Peter wrote "It seems a high-level programming language that exhibits parallel properties are yet to be developed.". That is certainly not true. Fortran is probably the most obvious counter example.
Fortran includes a DO CONCURRENT ... END DO construct that provides a loop structure with the added semantics that every iteration of the loop can be executed independently and the collection of iterations can be executed in any order. This allows the iterations to be spread across cores of a shared-memory domain. It is up to the compiler to decide the best scheme for doing this. In some ways it is similar to OpenMP, but avoids the problems associated with the fact that the OpenMP spec has lagged behind changes in the Fortran language.
Distributed memory parallelism is covered by the coarray syntax and semantics in Fortran. Each processor of a collection executes a copy of the whole program (each copy is called an "image"), with the processors/images executing at the same time. The language syntax allows you to reference or define variables on other images with simple assignment statements. Synchronization statements are also included to force barriers between images to get correct program ordering. This model is similar to MPI (both SPMD), but a lot easier to use. Also, unlike MPI, the compiler understands all of the Fortran typing system, so cross-image transfers of parts of an array, or complicated structures are much simpler. [MPI is still widely used with Fortran programs, and the MPI spec defines a Fortran interface. That said, the MPI model of library calls is really more similar to the philosophy of C, and I see its usage with Fortran probably declining over time.]
Given the target audience, Fortran is mainly used on large, parallel systems. Hence, it is not as well known in the general programming community. However, with multiple levels of hardware parallelism moving to smaller and smaller systems, the motivation to learn Fortran might spread.
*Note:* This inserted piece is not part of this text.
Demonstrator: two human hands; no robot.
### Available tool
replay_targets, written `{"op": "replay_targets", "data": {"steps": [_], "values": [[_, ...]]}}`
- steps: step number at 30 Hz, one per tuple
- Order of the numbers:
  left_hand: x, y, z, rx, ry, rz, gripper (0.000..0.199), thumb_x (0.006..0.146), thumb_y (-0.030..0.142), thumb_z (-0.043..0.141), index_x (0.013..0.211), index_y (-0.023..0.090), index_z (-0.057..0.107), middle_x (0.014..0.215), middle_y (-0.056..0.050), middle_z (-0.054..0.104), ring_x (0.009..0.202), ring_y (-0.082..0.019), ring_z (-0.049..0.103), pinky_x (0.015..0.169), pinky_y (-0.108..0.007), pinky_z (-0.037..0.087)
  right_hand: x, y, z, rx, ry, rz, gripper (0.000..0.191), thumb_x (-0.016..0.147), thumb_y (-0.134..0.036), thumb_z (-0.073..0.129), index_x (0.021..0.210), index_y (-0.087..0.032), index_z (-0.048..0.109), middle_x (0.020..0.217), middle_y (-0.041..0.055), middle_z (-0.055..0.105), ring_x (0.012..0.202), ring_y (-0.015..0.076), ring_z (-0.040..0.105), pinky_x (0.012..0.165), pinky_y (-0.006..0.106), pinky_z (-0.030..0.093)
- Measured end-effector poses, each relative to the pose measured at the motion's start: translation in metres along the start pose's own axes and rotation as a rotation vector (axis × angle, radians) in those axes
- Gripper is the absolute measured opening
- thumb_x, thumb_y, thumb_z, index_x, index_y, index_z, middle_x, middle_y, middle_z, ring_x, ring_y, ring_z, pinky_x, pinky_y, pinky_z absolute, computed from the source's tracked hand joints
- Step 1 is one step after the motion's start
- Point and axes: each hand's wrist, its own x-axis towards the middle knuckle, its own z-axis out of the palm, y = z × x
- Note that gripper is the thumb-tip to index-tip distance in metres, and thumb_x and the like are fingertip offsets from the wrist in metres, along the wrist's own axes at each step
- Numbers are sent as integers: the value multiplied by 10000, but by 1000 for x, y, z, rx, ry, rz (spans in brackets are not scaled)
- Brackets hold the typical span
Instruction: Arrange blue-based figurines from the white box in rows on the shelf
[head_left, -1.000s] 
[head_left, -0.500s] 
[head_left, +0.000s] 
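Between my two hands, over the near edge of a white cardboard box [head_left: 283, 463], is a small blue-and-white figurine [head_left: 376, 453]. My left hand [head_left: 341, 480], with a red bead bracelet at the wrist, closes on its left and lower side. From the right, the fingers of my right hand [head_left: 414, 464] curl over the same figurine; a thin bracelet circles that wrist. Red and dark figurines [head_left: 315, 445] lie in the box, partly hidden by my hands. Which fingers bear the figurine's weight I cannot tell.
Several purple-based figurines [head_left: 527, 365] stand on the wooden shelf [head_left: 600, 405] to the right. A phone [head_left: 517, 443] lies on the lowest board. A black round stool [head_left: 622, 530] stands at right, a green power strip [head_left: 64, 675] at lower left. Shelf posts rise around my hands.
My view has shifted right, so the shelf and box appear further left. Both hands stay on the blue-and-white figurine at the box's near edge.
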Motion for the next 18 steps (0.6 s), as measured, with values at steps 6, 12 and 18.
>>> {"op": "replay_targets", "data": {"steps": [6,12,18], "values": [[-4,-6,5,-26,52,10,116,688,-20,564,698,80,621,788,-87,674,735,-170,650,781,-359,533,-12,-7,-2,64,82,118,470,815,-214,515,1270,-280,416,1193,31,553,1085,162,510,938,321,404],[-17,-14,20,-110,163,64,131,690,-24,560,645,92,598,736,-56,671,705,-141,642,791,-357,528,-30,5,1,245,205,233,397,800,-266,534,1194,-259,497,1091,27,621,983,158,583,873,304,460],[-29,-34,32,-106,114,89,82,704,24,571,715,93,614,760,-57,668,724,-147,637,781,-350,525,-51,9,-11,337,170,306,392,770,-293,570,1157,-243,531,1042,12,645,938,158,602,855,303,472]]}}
Bill: I have been a Fortran programmer for 39 years. I am fond of it. I still use it for engineering and mathematical applications. I hate CPP. But I do not think Fortran will ever catch back up to the productivity standards of CPP, in terms of fast code production for business and other applications. That race is lost!
And Fortran does not offer anything fundamentally better than pthreads or OpenMP or MPI, all of which I have used professionally in the last few years for one project or another. They all still require a human programmer to formulate a problem in a parallelizable way, or tell the compiler the specific areas of code that can be safely parallelized.
In that sense, OpenMP is the best for flexibility IMO. I think pthreads is best when I want precise control for high performance. And MPI is needed if I am using multiple nodes on a communications network, instead of a multi-core system with shared memory.
I have yet to see a language that does any kind of good job in discovering parallelism on its own. Students working on their first class in parallel programming can do a better job than compilers in this regard, because unlike the compilers they understand the problem to be solved. That kind of understanding is difficult to portray in a way that computers can understand, and until we figure that out I don't think we will have a good "language" for parallel programming, meaning one that lets the computer figure out the best way to exploit parallelism instead of relying upon the programmer to tell them what to do in parallel.
Anthony: I agree that the hard part of parallel programming is formulating the problem so it can execute in parallel. Practice and examples help, but it is not that easy to teach (or so experience would suggest). I do not agree that "MPI is needed...". Fortran is now natively SPMD parallel, and distributed-memory programming is built in. I write parallel code for distributed-memory parallel machines, and never use MPI.